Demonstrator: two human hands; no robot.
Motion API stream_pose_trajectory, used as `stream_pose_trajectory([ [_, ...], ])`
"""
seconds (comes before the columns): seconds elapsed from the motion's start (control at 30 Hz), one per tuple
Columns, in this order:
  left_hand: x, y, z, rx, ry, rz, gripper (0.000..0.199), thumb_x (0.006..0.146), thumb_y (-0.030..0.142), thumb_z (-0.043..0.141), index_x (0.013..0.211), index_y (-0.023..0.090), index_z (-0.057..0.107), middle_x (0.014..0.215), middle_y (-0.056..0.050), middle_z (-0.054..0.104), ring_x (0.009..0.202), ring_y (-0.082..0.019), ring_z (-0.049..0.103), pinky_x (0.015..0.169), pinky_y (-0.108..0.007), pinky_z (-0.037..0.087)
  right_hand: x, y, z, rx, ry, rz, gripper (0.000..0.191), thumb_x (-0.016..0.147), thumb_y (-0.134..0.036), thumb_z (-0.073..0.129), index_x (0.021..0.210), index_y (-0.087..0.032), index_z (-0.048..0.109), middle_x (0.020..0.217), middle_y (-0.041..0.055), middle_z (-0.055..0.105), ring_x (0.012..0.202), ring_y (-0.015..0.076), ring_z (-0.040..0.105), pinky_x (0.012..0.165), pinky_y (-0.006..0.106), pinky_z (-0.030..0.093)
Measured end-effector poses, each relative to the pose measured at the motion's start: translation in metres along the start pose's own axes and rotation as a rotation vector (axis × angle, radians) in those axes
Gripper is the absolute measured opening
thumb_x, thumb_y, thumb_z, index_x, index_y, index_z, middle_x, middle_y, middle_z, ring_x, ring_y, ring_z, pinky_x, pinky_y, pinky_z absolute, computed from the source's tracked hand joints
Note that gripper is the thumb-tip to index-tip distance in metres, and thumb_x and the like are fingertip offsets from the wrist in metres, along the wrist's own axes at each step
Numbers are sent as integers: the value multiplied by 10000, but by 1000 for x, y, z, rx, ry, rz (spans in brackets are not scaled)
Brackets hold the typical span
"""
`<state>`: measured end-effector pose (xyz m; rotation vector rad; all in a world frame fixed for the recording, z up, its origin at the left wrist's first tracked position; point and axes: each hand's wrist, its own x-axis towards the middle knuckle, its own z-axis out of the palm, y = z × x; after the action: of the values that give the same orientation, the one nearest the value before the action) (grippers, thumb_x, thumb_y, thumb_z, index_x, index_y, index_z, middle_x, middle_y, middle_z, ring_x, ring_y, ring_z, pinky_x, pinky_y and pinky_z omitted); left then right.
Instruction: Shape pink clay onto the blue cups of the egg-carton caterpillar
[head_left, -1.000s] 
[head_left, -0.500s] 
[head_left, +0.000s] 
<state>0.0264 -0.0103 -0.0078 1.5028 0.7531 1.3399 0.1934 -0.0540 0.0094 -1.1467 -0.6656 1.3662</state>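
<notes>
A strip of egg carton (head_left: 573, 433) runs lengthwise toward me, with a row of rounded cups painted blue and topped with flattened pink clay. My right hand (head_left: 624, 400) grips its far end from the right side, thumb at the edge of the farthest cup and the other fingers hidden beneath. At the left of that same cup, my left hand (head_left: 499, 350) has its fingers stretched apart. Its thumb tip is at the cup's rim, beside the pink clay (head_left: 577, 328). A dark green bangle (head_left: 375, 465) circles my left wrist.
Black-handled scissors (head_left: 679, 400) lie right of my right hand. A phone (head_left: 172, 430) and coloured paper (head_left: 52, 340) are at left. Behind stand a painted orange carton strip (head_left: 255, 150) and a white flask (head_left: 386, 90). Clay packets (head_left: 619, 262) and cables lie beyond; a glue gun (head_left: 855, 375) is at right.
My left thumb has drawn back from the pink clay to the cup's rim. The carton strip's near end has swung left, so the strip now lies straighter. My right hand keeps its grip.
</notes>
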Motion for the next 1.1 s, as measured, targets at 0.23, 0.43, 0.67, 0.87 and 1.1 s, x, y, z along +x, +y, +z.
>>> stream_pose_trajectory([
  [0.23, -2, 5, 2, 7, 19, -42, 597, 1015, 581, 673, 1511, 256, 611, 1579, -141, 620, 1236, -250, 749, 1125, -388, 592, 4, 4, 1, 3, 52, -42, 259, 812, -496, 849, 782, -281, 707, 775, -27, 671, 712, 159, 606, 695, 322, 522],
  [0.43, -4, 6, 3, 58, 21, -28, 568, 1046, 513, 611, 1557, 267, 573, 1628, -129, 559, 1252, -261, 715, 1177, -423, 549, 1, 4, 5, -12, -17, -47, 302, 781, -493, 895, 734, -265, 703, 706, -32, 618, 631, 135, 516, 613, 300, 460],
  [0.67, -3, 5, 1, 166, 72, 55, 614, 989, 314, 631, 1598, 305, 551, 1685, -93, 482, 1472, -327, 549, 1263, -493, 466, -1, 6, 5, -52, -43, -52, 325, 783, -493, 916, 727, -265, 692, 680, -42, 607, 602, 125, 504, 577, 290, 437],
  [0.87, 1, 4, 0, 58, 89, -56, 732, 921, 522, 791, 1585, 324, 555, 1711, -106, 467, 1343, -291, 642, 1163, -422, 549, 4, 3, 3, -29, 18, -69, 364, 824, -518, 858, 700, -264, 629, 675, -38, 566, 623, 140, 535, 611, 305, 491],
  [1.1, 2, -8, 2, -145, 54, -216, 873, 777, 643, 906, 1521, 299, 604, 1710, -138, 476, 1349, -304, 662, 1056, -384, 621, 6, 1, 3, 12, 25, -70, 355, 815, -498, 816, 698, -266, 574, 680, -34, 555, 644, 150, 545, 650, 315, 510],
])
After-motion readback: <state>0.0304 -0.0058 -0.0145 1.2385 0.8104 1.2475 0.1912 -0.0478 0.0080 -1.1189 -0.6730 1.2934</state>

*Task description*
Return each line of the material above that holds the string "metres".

*Solved problem*
Measured end-effector poses, each relative to the pose measured at the motion's start: translation in metres along the start pose's own axes and rotation as a rotation vector (axis × angle, radians) in those axes
Note that gripper is the thumb-tip to index-tip distance in metres, and thumb_x and the like are fingertip offsets from the wrist in metres, along the wrist's own axes at each step

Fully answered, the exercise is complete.